Recent advancements in the electric vehicles (EV) market have seen a surge in EV sales, with more than a million EVs now on the road in the U.S. Although the federal EV tax credit has encouraged the adoption of EVs and has played a role in reducing the costs of this technology, the $7,500 credit reduces CO2 at the social cost of carbon (SCC) of roughly $100 per metric ton, which is higher than most estimates of the SCC. So what would an EV credit based on avoided emissions look like?

The average passenger vehicle emits 404 grams of CO2  per mile driven, and a vehicle averages roughly 13,476 miles per year. Thus, the average vehicle emits roughly 5.44 metric tons of CO2 per year just from the burning of gasoline. Most EV manufacturers offer an 8-10 year warranty on their battery, and using a 10 year lifespan, a traditional internal combustion engine vehicle will produce approximately 54 metric tons of CO2 over its lifetime. At a social cost of carbon of $50 per metric ton, the subsidy value would be around $2,722 per EV.  That is if the EV is subsidized as if it runs on 100 percent carbon free power.

EVs are significantly cleaner than traditional ICE vehicles, but the fact that they rely on electricity means that they do contribute to some level of emissions. A study by the Union of Concerned Scientists found that the average EV in the U.S. produces emissions equivalent to a hypothetical gasoline car achieving 73 mpg. Assuming the average EV is driven as much, an EV would produce roughly 16 metric tons of CO2 over its lifetime. At $50 per metric ton, this equates to a cost of $820 per EV. When accounted for, this would bring down the true value of the EV subsidy to $1,902 per EV.
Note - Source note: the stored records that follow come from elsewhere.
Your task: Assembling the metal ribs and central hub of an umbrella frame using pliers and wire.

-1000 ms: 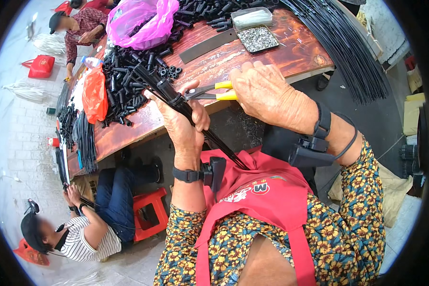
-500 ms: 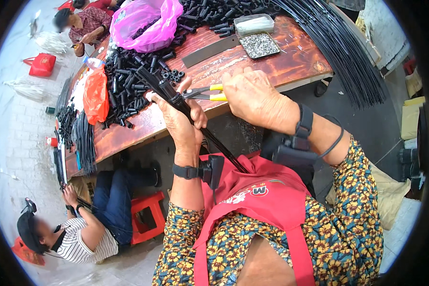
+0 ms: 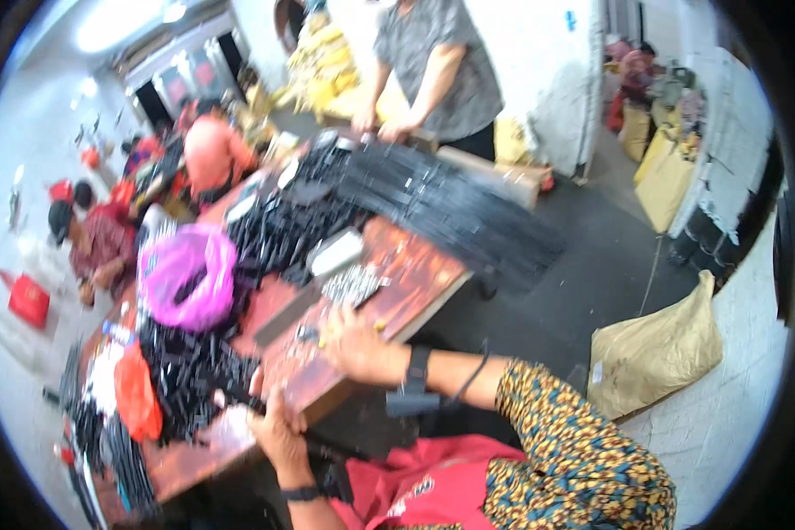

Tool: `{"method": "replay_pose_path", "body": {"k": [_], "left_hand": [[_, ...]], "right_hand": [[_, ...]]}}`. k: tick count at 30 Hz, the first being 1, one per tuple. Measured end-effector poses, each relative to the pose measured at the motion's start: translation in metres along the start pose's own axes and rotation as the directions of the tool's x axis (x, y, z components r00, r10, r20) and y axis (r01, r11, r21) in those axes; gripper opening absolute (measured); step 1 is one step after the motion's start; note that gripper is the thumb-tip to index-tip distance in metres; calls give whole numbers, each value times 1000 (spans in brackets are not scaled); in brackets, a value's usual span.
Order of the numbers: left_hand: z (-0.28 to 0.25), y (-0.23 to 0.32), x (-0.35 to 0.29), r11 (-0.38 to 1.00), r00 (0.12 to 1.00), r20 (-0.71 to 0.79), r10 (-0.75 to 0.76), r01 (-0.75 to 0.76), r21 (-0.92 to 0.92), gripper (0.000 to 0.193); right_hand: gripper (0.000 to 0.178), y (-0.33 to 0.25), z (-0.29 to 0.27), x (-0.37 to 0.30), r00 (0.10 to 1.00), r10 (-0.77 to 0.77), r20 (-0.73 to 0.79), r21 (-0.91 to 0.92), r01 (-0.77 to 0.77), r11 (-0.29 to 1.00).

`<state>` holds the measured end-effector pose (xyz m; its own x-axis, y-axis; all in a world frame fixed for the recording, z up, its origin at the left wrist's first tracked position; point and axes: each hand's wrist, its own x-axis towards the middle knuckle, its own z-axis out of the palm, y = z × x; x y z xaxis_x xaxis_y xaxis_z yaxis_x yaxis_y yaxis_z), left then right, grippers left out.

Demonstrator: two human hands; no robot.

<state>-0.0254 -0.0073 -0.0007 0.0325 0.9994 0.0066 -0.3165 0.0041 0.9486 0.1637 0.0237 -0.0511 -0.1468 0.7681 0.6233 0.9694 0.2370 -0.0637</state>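
My left hand (image 3: 278,428) is closed around a black umbrella frame, a thin bundle of black rods. Only a dark piece of it shows by my fingers, blurred. Reaching over the table, my right hand (image 3: 358,343) is closed on a pair of pliers (image 3: 307,334) with yellow handles, mostly hidden and smeared by motion. Just beyond that hand lies a heap of small shiny metal pieces (image 3: 353,285) on a tray. A flat dark metal bar (image 3: 287,316) lies on the wooden table (image 3: 415,305) to its left.
Black plastic parts (image 3: 190,367) are piled around a pink bag (image 3: 190,296) and an orange bag (image 3: 139,393). A clear box (image 3: 336,253) stands behind the metal pieces. Long black rods (image 3: 450,208) overhang the table's far right. Across it stands a person (image 3: 442,79). A sack (image 3: 654,349) lies right.
The view has swung up and right, showing more of the room. My right hand with the pliers has moved away from the umbrella frame toward the metal pieces. My left hand keeps its hold.
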Motion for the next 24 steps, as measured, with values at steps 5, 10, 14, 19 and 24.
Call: {"method": "replay_pose_path", "body": {"k": [5, 10, 14, 19, 24], "left_hand": [[-29, 17, 23, 991, 986, -103, 128, -130, -18, 37], [-79, 94, 46, 942, 949, -112, 295, -308, -131, 42], [-144, 158, 49, 905, 931, 39, 363, -343, -252, 51], [-118, 212, -29, 810, 849, -245, 468, -523, -266, 42], [-117, 147, -21, 668, 640, -292, 710, -744, -8, 26]], "right_hand": [[15, -33, -40, -76, 890, -356, 283, 805, -19, 593], [23, -60, 7, -166, 522, -716, 463, 881, -355, 311], [28, -47, 52, -219, 446, -694, 566, 815, -429, 389], [35, -55, 39, -211, 365, -392, 845, 529, -458, 714], [39, -83, 52, -178, 863, -343, 371, 898, -239, 370]]}}
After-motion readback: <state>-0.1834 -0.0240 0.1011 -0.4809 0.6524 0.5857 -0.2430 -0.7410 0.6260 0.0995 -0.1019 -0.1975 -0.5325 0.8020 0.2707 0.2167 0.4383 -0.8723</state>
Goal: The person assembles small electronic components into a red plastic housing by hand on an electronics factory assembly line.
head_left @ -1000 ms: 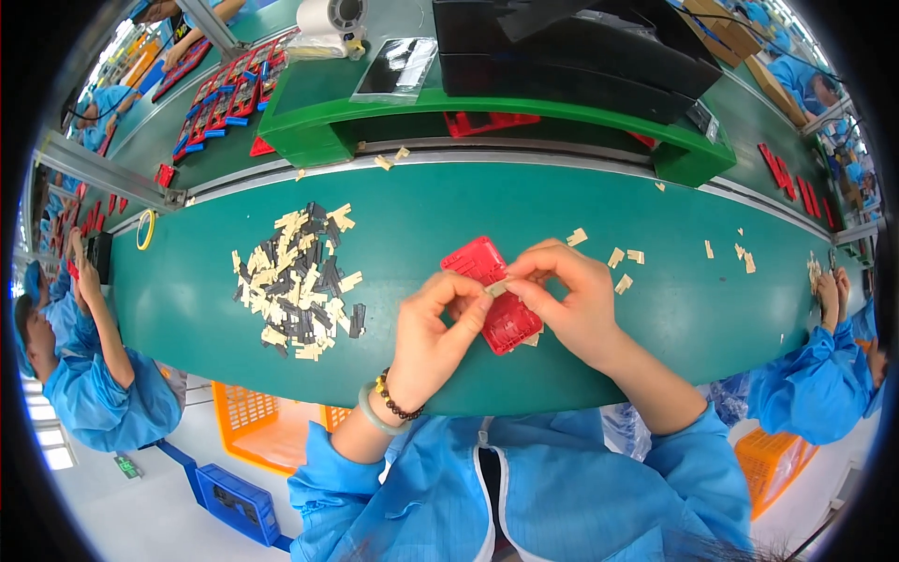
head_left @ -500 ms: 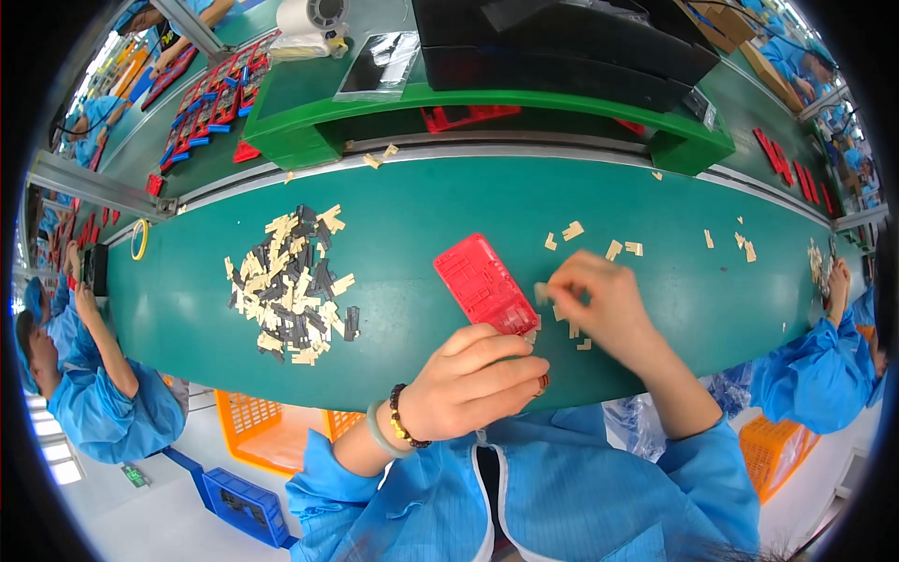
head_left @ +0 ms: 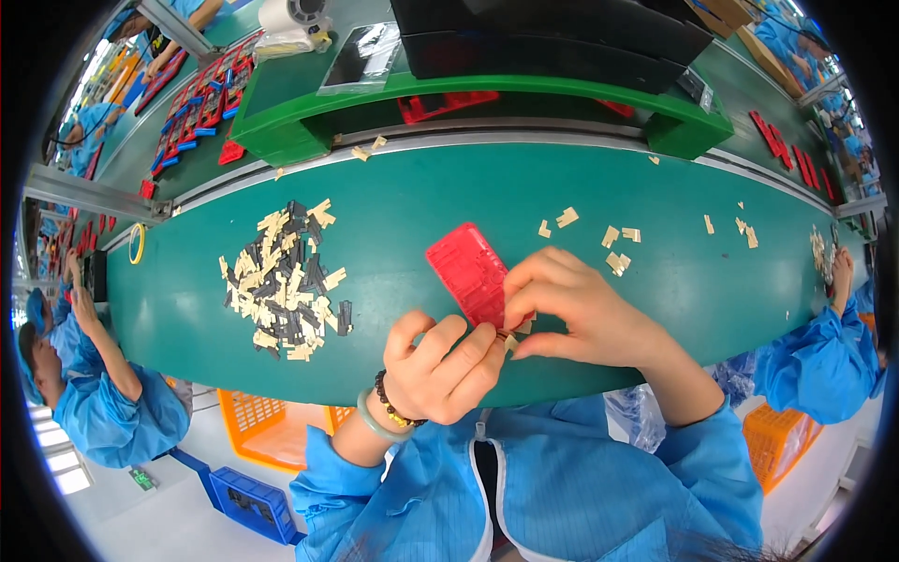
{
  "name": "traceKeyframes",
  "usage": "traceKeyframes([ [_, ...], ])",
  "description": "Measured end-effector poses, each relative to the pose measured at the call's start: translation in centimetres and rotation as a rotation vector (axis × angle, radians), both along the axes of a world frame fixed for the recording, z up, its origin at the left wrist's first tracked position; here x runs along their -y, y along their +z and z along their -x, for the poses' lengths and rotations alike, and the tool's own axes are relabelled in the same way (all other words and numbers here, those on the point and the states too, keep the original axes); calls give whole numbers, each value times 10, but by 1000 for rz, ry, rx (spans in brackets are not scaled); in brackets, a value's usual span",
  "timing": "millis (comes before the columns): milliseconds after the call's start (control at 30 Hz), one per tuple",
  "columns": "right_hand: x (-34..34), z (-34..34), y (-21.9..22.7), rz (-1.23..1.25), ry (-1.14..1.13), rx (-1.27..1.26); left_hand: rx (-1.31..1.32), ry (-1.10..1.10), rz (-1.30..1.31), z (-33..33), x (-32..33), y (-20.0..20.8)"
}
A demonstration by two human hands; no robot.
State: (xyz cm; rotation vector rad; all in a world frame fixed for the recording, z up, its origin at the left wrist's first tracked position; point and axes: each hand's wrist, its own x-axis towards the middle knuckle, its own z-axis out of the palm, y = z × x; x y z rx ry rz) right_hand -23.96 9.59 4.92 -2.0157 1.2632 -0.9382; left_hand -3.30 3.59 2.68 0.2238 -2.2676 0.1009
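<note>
A red rectangular plastic housing lies tilted on the green bench, its moulded inner side facing up. My left hand, wearing a beaded bracelet and a pale bangle, is closed at the housing's lower end. My right hand meets it there from the right, its fingers along the housing's edge. Between right thumb and fingers is a small cream piece, partly hidden. The fingers cover the housing's lower end. Right of it, loose cream notched pieces are scattered.
A pile of cream and black pieces spreads on the left. Across the back stands a green raised shelf bearing a black box. A yellow tape ring is at far left. Co-workers in blue sit at both sides.
My right hand has moved left from the scattered pieces to the housing's lower end, bringing a pale piece. My left fingers have curled more there. Cream pieces formerly under my right hand now show.
</note>
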Motion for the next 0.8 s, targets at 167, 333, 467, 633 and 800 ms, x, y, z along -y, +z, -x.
traceKeyframes([
  [167,0,-2,0,62,11,-101,3,4,15,1,-3,-3],
  [333,-11,11,-14,13,52,-229,87,117,-258,9,2,-3],
  [467,-6,10,-22,196,-417,-746,179,122,-693,9,15,-13],
  [633,16,-30,-16,472,-367,-604,166,81,-859,3,22,-8],
  [800,54,-37,-16,718,-299,-587,-317,-159,-1698,-14,44,-12],
])
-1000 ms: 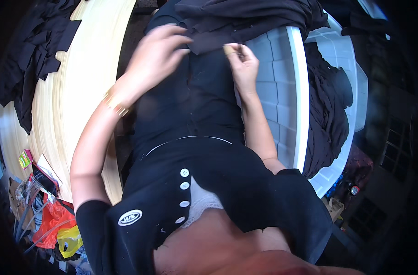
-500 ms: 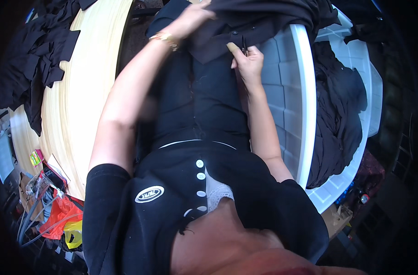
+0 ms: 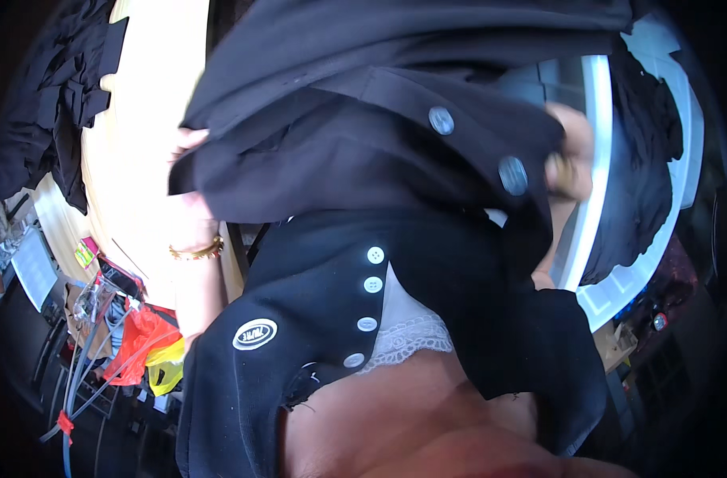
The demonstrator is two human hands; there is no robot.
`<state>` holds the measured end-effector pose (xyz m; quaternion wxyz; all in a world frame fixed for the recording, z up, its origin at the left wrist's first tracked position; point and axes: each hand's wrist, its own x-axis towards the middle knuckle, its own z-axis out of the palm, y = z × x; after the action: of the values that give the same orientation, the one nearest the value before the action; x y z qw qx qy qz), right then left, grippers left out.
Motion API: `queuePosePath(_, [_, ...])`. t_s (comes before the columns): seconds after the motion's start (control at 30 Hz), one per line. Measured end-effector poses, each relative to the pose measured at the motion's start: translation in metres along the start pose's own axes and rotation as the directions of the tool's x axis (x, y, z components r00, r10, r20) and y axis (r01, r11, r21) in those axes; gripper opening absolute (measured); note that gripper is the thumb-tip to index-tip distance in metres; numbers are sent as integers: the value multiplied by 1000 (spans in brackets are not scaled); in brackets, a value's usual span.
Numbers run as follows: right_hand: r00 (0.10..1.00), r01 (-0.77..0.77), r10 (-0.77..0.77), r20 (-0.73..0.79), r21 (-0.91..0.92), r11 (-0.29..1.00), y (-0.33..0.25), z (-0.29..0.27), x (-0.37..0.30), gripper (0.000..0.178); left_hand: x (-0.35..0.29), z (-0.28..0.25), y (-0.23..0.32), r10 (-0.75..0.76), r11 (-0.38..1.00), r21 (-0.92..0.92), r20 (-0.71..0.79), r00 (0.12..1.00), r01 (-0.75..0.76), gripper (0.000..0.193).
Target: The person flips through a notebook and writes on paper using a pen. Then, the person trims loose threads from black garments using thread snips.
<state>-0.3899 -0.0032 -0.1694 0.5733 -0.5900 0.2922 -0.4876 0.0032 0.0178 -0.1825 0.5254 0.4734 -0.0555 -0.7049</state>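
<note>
Raised over the lap is a charcoal cloth garment with large round buttons, spread out but not laid flat. The left hand grasps its left corner; the right hand, blurred, seems clenched on the buttoned edge. Left, black cloth pieces remain unheld on the pale wooden table; right, crumpled black fabric fills a white plastic tub.

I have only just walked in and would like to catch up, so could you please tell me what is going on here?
Someone is handling a dark garment with buttons, spread out in front of them. The left hand holds its left corner; the right hand, blurred, is at its right edge, its exact grip unclear. To the left, dark cloth lies on a light wooden table; to the right, dark fabric lies in a white tub.
</note>
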Motion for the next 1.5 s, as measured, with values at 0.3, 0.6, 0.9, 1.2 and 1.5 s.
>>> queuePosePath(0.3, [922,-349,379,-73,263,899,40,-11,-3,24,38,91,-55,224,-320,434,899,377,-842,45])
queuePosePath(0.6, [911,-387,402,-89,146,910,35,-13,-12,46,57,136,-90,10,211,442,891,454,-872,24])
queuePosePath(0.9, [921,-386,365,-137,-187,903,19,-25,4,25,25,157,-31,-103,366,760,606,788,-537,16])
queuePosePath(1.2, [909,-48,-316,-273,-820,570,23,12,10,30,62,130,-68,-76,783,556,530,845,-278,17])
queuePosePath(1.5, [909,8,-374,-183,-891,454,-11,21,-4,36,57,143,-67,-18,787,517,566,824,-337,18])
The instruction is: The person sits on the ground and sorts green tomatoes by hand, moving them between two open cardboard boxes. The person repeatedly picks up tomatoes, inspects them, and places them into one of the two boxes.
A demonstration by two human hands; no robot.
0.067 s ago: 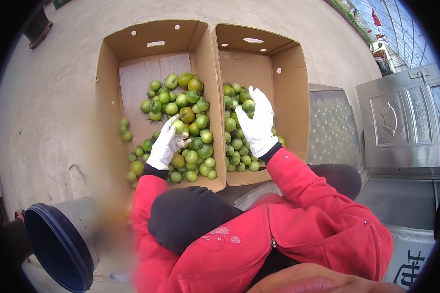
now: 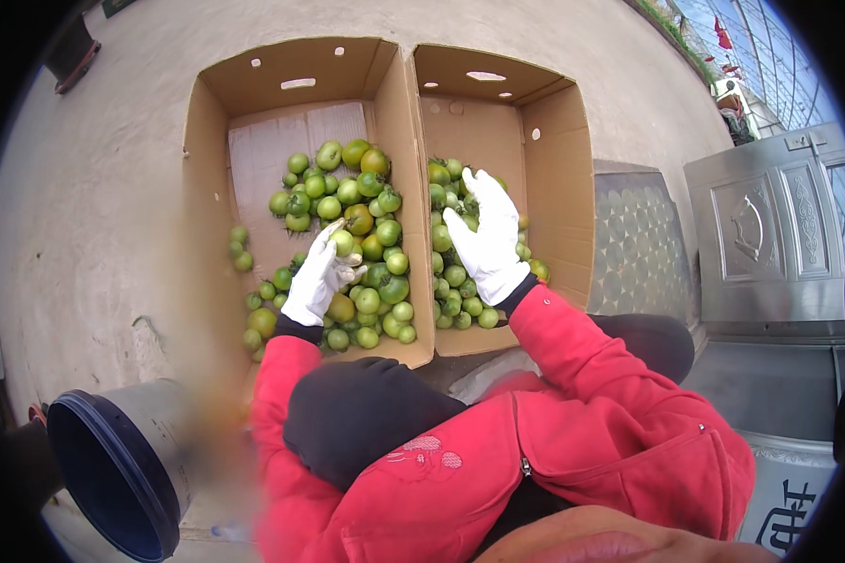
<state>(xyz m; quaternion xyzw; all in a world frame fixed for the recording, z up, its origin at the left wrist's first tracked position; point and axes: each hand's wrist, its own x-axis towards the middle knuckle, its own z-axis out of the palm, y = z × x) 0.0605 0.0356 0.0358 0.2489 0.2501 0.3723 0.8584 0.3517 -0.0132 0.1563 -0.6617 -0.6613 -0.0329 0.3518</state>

Based on carbon alone, the subsidy value should be less than what is currently offered. Of course, the rationale behind the current value of EV subsidies is to motivate purchases to reduce the costs of EV technology by pushing it down the learning curve. The EV tax credit is encouraging greater deployment of this technology, which will help bring EVs to price parity with ICE vehicles sooner, and at which point the market (hopefully incorporating carbon pricing) can takeover. As EVs reach price parity with traditional vehicles, there seems to be a rationale for having an upfront credit or subsidy based on the carbon benefits of an EV.